--- Prompt ---
Only the stretch of the listing below that runs from the line with "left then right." through the line with "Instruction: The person" is to be printed, exactly and with both ends.

-- Provided material follows --

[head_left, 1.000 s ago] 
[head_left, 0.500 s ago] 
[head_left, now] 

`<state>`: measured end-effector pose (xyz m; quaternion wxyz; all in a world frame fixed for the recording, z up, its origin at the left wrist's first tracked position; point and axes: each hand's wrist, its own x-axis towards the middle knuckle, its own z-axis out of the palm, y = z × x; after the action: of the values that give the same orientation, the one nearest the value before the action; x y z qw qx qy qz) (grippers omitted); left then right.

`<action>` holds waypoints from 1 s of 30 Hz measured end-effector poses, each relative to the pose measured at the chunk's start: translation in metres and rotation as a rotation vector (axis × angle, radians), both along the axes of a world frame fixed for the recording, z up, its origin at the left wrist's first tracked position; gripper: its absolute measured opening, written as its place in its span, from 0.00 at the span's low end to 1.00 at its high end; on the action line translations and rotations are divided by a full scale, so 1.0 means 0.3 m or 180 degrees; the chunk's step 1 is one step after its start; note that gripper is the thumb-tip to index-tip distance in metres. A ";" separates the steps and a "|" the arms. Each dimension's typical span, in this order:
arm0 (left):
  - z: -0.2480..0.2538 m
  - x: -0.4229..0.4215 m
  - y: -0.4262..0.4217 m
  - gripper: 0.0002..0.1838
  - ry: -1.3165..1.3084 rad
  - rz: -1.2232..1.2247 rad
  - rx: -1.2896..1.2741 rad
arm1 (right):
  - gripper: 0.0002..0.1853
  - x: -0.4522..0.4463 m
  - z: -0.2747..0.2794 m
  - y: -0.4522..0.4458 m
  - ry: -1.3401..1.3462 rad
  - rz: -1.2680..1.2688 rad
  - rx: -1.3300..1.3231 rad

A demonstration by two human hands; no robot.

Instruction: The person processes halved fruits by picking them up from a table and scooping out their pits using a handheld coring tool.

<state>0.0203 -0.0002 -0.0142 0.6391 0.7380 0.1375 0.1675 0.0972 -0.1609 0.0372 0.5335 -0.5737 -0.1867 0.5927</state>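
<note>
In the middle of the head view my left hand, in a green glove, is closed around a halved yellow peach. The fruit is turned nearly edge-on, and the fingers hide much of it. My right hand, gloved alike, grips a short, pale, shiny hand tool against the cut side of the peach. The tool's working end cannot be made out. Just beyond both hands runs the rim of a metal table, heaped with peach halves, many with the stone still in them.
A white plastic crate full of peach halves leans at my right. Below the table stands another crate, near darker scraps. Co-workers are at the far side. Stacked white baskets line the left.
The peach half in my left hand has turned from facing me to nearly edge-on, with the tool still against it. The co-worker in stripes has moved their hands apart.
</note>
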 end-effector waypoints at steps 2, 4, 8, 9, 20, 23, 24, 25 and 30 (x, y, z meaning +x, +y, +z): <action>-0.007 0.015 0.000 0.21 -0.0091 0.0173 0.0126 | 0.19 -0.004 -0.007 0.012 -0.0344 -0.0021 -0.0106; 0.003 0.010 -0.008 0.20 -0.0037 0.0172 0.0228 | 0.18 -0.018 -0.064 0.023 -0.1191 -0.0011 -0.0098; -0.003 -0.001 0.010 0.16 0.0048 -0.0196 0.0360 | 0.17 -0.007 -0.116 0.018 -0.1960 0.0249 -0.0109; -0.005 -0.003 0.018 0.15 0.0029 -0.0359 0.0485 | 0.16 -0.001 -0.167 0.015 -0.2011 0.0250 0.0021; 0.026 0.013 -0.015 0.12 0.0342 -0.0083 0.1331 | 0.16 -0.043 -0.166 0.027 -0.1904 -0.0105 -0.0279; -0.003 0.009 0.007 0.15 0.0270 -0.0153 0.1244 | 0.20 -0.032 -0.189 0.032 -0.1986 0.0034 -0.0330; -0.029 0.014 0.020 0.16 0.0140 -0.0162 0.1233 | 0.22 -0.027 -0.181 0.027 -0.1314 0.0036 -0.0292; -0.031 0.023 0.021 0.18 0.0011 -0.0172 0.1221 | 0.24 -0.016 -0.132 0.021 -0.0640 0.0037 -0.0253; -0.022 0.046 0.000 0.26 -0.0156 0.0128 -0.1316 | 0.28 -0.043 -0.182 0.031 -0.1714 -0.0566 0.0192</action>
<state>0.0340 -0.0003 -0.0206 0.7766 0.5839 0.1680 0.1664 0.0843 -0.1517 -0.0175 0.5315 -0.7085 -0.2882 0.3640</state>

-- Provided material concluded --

--- Task response ---
`<state>`: measured end-effector pose (xyz m; quaternion wxyz; all in a world frame fixed for the recording, z up, its origin at the left wrist's first tracked position; point and axes: each hand's wrist, its own x-axis towards the middle knuckle, its own z-axis out of the palm, y = z × x; after the action: of the values that give the same orientation, the one nearest the value before the action; x y z qw qx qy qz) (grippers omitted); left then right.

`<action>` holds waypoints from 1 s of 30 Hz measured end-effector poses, each relative to the pose measured at the chunk's start: translation in metres and rotation as a rotation vector (axis × angle, radians), both along the axes of a world frame fixed for the recording, z up, its origin at the left wrist's first tracked position; gripper: its absolute measured opening, written as its place in its span, from 0.00 at the span's low end to 1.00 at its high end; on the action line translations and rotations are divided by a full scale, so 1.0 means 0.3 m or 180 degrees; the chunk's step 1 is one step after its start; note that gripper is the thumb-tip to index-tip distance in metres. A ";" separates the steps and a "|" the arms. Each dimension's typical span, in this order:
arm0 (left):
  - z: -0.2480..0.2538 m
  - x: -0.4229..0.4215 m
  - y: -0.4262..0.4217 m
  - gripper: 0.0002..0.1838
  - ry: -1.3165..1.3084 rad
  - rz: -1.2232..1.2247 rad
  - rx: -1.2896..1.2741 rad
arm1 (right):
  - gripper: 0.0002..0.1853
  - x: -0.4522..0.4463 m
  - z: -0.2747..0.2794 m
  - y: -0.4522..0.4458 m
  - ry: -1.3401..1.3462 rad
  - rz: -1.2680..1.2688 rad
  - rx: -1.3300..1.3231 rad

A demonstration by two human hands; no robot.

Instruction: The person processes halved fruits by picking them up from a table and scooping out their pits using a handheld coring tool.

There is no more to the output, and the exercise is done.